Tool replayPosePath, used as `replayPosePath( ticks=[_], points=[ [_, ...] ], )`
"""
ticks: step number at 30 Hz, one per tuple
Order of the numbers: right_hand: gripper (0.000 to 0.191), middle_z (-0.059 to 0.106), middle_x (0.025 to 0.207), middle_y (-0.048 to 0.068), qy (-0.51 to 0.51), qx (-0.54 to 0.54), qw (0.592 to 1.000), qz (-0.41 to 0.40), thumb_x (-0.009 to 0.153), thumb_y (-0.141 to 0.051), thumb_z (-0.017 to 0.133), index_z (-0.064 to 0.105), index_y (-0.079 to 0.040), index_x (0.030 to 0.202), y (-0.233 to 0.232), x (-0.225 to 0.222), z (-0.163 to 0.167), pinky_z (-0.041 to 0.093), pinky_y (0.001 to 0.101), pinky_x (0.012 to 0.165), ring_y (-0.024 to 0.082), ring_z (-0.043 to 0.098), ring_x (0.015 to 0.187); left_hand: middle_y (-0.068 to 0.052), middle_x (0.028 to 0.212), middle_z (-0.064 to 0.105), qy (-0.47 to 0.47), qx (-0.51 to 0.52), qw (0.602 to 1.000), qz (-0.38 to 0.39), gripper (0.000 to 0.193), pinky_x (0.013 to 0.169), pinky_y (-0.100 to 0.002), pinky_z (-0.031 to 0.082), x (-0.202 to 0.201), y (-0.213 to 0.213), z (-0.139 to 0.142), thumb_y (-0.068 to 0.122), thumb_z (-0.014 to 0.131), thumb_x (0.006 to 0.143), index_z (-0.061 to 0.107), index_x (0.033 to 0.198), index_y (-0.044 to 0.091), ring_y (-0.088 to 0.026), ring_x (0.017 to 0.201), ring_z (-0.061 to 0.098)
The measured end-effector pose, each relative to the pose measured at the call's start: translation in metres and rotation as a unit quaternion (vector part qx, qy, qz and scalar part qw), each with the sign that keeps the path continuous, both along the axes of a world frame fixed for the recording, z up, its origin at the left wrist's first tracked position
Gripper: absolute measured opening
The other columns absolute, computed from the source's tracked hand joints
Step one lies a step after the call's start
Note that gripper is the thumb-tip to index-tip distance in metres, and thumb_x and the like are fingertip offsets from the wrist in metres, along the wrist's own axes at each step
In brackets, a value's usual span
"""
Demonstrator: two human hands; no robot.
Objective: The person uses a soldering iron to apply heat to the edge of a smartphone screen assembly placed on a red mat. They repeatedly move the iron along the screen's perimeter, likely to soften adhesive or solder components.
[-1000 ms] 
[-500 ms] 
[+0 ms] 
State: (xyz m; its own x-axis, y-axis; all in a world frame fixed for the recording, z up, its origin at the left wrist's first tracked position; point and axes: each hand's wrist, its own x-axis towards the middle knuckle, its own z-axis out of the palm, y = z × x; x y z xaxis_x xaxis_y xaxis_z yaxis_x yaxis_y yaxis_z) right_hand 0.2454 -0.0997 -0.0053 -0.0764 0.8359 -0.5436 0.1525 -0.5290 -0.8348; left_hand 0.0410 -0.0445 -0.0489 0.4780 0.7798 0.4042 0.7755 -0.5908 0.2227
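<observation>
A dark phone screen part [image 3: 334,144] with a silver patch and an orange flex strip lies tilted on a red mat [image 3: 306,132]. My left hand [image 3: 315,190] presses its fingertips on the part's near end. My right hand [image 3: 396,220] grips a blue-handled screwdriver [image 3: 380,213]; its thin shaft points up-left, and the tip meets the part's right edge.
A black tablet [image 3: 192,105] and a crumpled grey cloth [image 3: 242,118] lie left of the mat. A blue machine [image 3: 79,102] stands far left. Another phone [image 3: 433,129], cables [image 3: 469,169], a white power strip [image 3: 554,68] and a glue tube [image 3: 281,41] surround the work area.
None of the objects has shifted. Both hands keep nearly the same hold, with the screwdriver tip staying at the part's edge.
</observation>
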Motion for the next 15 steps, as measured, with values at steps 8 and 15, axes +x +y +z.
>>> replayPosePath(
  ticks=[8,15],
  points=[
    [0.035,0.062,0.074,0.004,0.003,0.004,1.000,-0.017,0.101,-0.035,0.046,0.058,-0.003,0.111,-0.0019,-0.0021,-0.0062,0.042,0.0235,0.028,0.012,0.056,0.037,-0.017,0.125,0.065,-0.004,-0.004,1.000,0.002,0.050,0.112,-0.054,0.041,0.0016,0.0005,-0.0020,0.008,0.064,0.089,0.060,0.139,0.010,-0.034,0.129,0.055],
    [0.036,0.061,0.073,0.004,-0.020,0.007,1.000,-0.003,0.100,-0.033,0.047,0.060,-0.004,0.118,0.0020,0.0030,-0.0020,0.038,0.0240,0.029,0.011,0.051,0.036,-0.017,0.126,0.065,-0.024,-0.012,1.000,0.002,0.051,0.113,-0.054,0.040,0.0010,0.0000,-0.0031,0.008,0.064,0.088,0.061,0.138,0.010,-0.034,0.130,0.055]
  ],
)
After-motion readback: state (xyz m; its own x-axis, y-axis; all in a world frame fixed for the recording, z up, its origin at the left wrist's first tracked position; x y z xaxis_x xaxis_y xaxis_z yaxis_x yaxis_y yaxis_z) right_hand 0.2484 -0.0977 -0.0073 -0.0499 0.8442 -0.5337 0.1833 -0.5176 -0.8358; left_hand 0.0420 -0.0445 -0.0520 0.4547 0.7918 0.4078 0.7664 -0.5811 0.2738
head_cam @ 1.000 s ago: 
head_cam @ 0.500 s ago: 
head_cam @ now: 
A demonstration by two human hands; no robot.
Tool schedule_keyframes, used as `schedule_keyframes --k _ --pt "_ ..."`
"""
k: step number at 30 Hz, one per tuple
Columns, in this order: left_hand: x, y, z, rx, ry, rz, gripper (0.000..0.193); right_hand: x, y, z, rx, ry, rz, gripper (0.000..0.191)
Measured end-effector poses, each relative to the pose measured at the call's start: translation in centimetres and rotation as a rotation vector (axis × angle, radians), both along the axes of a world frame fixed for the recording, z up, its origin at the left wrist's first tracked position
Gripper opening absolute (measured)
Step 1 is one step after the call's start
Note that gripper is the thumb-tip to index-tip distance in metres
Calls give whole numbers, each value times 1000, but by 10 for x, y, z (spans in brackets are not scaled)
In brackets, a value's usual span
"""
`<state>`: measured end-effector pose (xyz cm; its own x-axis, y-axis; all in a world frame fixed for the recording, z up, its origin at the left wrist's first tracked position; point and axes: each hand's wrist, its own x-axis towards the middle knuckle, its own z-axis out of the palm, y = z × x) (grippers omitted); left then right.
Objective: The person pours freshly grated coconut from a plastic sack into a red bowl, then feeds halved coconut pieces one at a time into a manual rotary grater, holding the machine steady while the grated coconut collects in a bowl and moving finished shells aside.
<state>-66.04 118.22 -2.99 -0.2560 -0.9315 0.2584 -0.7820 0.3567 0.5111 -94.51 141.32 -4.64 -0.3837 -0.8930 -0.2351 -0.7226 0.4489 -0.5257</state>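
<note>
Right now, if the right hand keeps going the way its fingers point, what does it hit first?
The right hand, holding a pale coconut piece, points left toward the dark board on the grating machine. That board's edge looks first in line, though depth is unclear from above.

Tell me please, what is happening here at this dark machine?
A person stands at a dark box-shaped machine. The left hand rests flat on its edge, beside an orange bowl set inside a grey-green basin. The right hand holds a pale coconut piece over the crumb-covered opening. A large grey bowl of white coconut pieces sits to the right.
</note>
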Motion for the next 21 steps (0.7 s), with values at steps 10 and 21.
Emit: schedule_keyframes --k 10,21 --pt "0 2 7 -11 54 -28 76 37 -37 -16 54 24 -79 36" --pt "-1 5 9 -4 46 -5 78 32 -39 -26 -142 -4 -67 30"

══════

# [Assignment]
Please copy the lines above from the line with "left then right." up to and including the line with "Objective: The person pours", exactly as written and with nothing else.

# [The completed task]
`<state>`: measured end-effector pose (xyz cm; its own x-axis, y-axis; all in a world frame fixed for the recording, z up, its origin at the left wrist's first tracked position; point and axes: each hand's wrist, its own x-axis towards the middle knuckle, its own z-axis out of the palm, y = z × x) (grippers omitted); left then right.
Objective: The person pours freshly grated coconut from a plastic sack into a red bowl, then feeds halved coconut pieces one at a time into a manual rotary grater, holding the machine steady while the grated coconut collects in a bowl and moving finished shells aside.

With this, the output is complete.